12
「で、なんでこうなった?」
成明たちの前の床に転がるのは、目の前には無残にも折れた木の板の人形。
甲斐を送り届けた後、晴明と合流して人形の話を報告した。日付、人数や衣の特徴から、人形を落としたのはわたしがこの世界に来た夜に見た襲撃者ではないかと思われた。そこですぐに朱雀院に集まることになったのだが、そう言われるのは覚悟していた。
人形を引き取ろうとした時、甲斐がわたしへも呪いが降りかかるのではと心配して渋ってしまったのだ。それで、呪いなんてない、平気だと安心させるために思わず。
「どうやって折ったんだ」
「両端を持って膝で蹴り上げました」
「・・・」
無法者を見るような目はやめてください。
一応、体調はどうなのかと気遣ってくれたが、所詮呪いなどノーシーボ効果がもたらすものだと思っているので何の問題もない。
現代なら証拠隠滅罪的なものに問われそうだけど、この時代じゃどうせ指紋すらも取れないし。そう思っていたら晴明が風呂敷のようなものにさっさと人形を包んでしまった。
「わかったことがあります
これは寛明様と成明様、両方を狙ったものです」
二人が顔を曇らせる。
「二人ともか?」
ええ、そう書いてあります。そういって、風呂敷を指さす。
わたしには読めなかったが、崩し文字なのかもしれない。
寛明の在位中から、長きに渡って二人とも不定期に命を狙われていたようだ。状況からどちらを狙っているのか判然とせず、標的がわからないままだったがこれではっきりした。
明日以降はその将曹を探ろう、という話までして今日は解散となった。
「晴明様」
実頼がチラと晴明を見て促すと、彼も頷く。
(?)
車宿まで案内されると、朱雀院の周囲は警備の兵が焚く松明の灯りが点々としていた。初めてここへ来た夜はどこにも兵の姿など見えなかったが、さすがに用心を重ねている。
よっこいしょと牛車にの乗ると、晴明に加えて実頼も乗ってきた。
「実頼様も同じ方向なんですか?」
以前は別の牛車で帰ったはず、と思って聞いてみれば、晴明と実頼はこれから仕事があるという。

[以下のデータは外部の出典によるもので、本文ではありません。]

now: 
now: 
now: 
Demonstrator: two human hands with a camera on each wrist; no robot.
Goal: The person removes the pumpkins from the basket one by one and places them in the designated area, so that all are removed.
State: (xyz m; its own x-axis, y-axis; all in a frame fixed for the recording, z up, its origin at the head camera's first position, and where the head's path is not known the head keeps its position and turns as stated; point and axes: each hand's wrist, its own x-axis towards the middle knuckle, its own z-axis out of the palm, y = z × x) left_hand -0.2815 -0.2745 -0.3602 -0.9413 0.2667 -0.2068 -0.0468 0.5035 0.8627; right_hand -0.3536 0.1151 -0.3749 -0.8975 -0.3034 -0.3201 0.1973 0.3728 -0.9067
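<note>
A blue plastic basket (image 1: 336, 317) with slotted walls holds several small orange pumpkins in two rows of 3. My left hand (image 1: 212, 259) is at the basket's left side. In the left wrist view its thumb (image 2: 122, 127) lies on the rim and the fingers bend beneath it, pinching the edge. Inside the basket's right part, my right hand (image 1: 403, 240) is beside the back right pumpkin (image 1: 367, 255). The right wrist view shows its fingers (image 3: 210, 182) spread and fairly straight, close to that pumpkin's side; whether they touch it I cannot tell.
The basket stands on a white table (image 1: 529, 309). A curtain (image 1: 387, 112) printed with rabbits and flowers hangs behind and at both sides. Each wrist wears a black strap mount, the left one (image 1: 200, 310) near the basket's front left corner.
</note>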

その夜はわたしだけ家に帰され、牛車は夜の京に消えていった。
(千年前の社畜、か)
さすが霞が関、とつぶやいてみたものの、少しだけ疎外感を覚えて寂しくなった。
誰もいない静かな家の中を突っ切って、庭に出た。
庭に置きっぱなしになっていた大型バッテリーを持ち上げる。太陽光からの充電が完了しているのを確認すると板間に引っ張り上げた。
この世界に慣れるのに精いっぱいで、ただただ普通に生活してきたが、自分のアドバンテージをもっと活用しなければならないと思う。今後きな臭い事に巻き込まれる可能性も高いのだから、なおさら。

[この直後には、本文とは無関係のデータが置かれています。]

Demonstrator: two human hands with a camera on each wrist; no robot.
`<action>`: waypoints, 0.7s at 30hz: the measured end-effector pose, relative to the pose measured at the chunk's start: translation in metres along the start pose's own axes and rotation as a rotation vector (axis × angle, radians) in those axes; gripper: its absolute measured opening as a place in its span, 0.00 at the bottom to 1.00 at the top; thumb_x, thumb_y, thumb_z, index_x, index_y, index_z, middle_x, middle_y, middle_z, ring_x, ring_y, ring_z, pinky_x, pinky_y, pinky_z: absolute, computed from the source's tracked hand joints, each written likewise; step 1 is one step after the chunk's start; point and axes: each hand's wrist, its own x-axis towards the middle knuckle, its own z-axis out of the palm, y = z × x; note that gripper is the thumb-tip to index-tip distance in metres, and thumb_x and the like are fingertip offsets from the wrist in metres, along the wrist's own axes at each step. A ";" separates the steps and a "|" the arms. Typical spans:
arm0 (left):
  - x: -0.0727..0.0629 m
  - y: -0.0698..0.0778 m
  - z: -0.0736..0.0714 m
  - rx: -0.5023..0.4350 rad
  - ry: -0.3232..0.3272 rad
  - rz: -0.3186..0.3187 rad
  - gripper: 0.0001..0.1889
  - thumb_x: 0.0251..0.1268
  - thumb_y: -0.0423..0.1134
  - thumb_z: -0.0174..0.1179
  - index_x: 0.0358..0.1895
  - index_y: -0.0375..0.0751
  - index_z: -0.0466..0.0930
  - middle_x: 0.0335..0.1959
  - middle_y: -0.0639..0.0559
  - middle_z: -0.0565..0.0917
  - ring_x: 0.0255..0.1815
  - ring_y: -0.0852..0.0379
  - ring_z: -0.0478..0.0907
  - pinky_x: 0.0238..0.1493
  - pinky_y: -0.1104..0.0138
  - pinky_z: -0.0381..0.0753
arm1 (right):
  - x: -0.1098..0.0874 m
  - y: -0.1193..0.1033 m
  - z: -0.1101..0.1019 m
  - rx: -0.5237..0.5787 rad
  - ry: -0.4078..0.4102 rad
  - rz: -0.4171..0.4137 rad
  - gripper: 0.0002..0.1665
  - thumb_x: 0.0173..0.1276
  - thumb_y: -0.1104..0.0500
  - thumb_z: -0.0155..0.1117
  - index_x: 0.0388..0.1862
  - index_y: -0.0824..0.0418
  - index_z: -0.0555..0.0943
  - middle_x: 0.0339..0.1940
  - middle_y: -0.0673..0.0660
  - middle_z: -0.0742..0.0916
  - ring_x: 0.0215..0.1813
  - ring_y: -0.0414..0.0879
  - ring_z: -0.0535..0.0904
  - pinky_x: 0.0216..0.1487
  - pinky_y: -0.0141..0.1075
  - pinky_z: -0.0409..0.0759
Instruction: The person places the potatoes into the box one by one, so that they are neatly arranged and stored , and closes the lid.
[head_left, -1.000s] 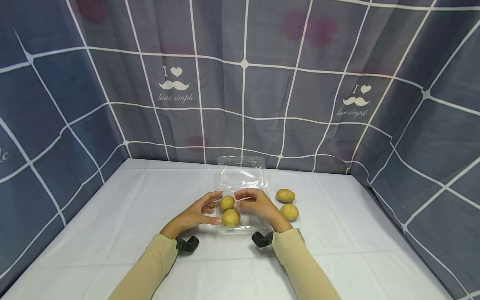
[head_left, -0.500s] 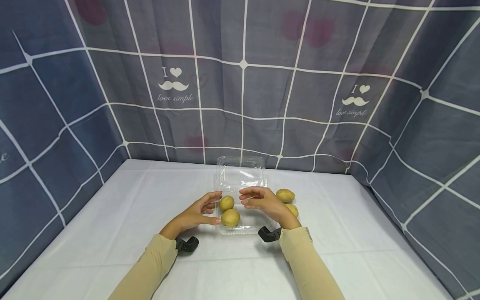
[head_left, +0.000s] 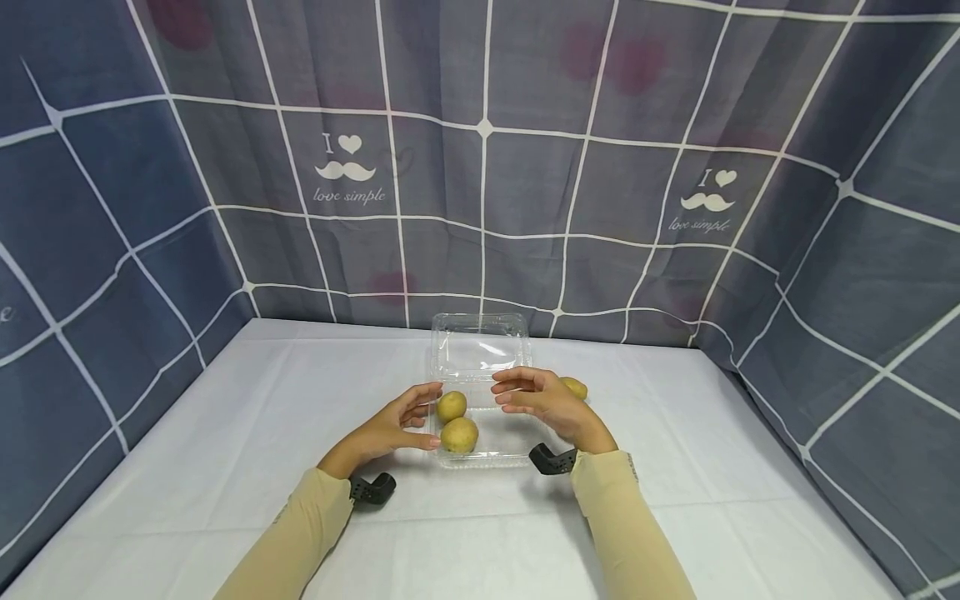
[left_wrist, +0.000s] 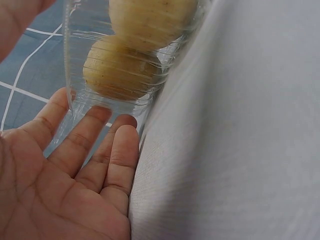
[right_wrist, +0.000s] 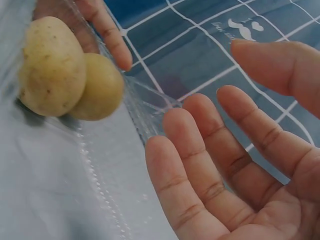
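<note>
we see two potatoes (head_left: 459,435) in a clear box (head_left: 498,457)
left hand (head_left: 384,429) and right hand (head_left: 553,407) flank it, fingers wide

Clear plastic clamshell container (head_left: 498,460): open, lid (head_left: 480,343) folded back at the rear. Larger yellow potato (head_left: 459,435) lies inside the container's left side, smaller round potato (head_left: 452,406) directly behind. Third potato (head_left: 576,388), partly hidden: outside, right of the container.

Bright head pic, dimmer wrist pics.
</note>
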 end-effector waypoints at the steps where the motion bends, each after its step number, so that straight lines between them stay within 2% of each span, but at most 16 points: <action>1: 0.000 0.000 0.000 -0.001 0.000 0.000 0.53 0.63 0.35 0.79 0.84 0.27 0.53 0.85 0.28 0.58 0.81 0.28 0.61 0.79 0.40 0.64 | -0.001 -0.001 -0.001 -0.005 0.010 0.002 0.31 0.76 0.72 0.65 0.74 0.82 0.70 0.63 0.69 0.85 0.59 0.51 0.87 0.61 0.37 0.86; 4: 0.000 0.000 -0.001 0.000 0.000 0.001 0.53 0.63 0.35 0.79 0.84 0.27 0.53 0.85 0.28 0.58 0.81 0.28 0.61 0.79 0.40 0.64 | -0.004 -0.003 -0.005 -0.024 0.033 -0.001 0.31 0.75 0.71 0.66 0.74 0.81 0.70 0.63 0.68 0.85 0.62 0.56 0.85 0.61 0.38 0.86; 12: 0.000 -0.001 -0.001 -0.004 0.002 0.003 0.53 0.62 0.35 0.79 0.84 0.27 0.53 0.85 0.29 0.58 0.81 0.28 0.61 0.78 0.41 0.65 | -0.010 -0.007 -0.019 -0.042 0.065 -0.037 0.32 0.76 0.70 0.66 0.74 0.81 0.70 0.65 0.72 0.83 0.62 0.52 0.85 0.62 0.37 0.86; 18: 0.000 -0.002 -0.001 0.001 -0.004 0.006 0.53 0.63 0.35 0.79 0.84 0.27 0.53 0.85 0.29 0.58 0.82 0.28 0.61 0.78 0.41 0.65 | -0.015 -0.008 -0.032 -0.039 0.086 -0.055 0.32 0.76 0.71 0.65 0.74 0.83 0.69 0.58 0.62 0.87 0.64 0.55 0.85 0.62 0.37 0.85; 21: 0.000 -0.002 -0.001 0.002 -0.007 0.007 0.53 0.63 0.36 0.79 0.84 0.27 0.53 0.85 0.28 0.58 0.82 0.28 0.61 0.79 0.40 0.64 | -0.018 -0.008 -0.037 -0.041 0.105 -0.054 0.32 0.76 0.71 0.66 0.74 0.81 0.70 0.58 0.57 0.88 0.62 0.52 0.85 0.63 0.36 0.85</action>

(とは言っても、インターネットに接続できないと、できることがほとんどないんだよなあ)
衛星が飛んでいないのでGPSも使えない。この状況で最大限できることは何だろう。
スーツケースをがばっと開けて中身を吟味する。色々雑多に詰め込まれているが、ぱっと目を引くものはない。
できること、できること。
「・・・」
ふと、晴明の顔が浮かんだ。安部晴明、陰陽師。陰陽師が使役するのは、式神?
(!)
自分の荷物の中から、私用の携帯電話と社給の携帯電話、それからノートパソコンを取り出す。
晴明は、おそらく今夜は帰ってこないだろう。
あちらも働いているのだから、わたしだってしっかり働く。よし、と気合を入れてノートパソコンを起動した。
*
(徹夜してしまった・・・)
社畜の必須スキル、徹夜耐性があってよかった。
疲労感はあるものの、同時に達成感もある。両手に持つ白とピンクの携帯電話を握りしめた。
結局、晴明は戻ってこなかった。
昨夜の成果について話したいが、宮中で会えるだろうか。ピンクの携帯電話だけを持ち上げたが、晴明に会える可能性も考えて両方とも懐にしまった。

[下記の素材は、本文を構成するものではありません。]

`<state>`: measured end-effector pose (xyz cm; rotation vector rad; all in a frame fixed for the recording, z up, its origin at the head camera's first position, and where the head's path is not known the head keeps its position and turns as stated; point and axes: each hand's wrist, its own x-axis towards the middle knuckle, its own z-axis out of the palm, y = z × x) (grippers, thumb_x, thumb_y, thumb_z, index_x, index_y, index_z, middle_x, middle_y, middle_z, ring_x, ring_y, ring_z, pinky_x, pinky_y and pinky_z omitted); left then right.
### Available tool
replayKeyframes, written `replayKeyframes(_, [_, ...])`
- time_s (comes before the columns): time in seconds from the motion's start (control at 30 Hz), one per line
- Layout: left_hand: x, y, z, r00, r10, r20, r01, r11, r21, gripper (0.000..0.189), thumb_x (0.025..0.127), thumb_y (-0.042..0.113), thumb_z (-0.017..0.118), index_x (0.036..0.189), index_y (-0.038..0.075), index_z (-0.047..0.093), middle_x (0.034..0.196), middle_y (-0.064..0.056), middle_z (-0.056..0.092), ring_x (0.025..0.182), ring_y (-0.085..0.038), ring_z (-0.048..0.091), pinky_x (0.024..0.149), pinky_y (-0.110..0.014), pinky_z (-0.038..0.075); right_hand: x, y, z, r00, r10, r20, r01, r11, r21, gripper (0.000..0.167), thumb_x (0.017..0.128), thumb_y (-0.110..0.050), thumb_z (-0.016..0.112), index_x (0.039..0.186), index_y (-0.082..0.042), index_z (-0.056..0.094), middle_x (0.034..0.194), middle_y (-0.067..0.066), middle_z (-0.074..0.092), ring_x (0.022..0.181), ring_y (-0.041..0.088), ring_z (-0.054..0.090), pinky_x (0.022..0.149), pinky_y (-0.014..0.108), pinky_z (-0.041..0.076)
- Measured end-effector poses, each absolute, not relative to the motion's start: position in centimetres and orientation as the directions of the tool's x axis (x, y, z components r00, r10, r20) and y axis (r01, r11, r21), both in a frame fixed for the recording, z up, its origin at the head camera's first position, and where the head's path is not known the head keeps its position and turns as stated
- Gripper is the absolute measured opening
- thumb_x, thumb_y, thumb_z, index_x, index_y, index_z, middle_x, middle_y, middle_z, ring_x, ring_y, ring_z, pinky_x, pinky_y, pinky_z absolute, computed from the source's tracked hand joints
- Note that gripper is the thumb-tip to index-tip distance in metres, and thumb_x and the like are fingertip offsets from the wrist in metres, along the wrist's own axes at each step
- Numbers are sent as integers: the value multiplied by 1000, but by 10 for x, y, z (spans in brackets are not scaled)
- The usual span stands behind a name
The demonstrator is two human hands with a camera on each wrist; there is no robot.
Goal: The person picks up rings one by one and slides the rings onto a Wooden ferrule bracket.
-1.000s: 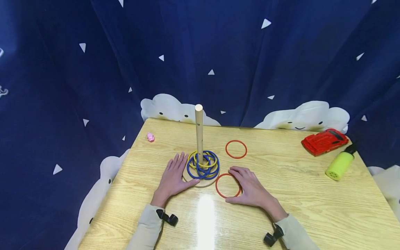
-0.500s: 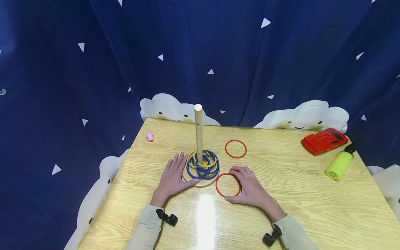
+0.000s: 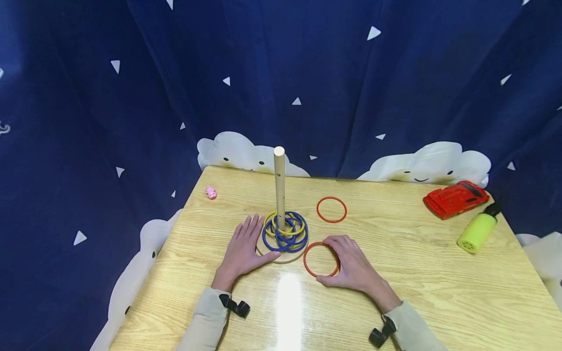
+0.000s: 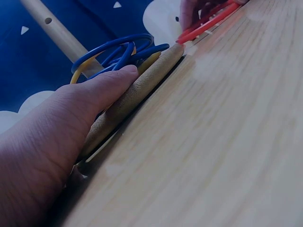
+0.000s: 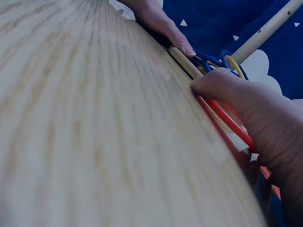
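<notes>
In the head view a wooden peg stands upright on a round wooden base. Blue rings and yellow rings lie loosely piled around its foot. My left hand lies at the base's left side with straight fingers, its thumb resting on the near rim, as the left wrist view also shows. To the right of the base, my right hand grips a red ring at its right side, thumb near and fingers far. Beyond it, a second red ring lies flat.
On the wood-grain table, a small pink pig figure sits at the far left. A red toy car and a yellow-green bottle with a black top lie at the right. A dark blue curtain hangs behind the far edge.
The right hand's fingers have closed in slightly on the near red ring, which has shifted a tiny bit. The left hand and the peg base stay where they were.
</notes>
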<state>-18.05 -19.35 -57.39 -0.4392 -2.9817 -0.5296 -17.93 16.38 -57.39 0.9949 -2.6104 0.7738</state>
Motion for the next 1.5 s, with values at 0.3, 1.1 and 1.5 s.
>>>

まだ動作に不安もあるが、細かいテストに時間もかけていられない。運用しながら修正していこう。
日が昇る少し前に屋敷へ出勤してきた筑後に衣を整えてもらう。なんとかそれっぽい形に着ることはできても、まだ一人で完璧に着ることができない。
見送る筑後に手を振って、牛車に乗り込んだ。
(呪いでも鬼でもなんでも来い!)
いわゆる徹夜ハイ、という状態である自覚はある。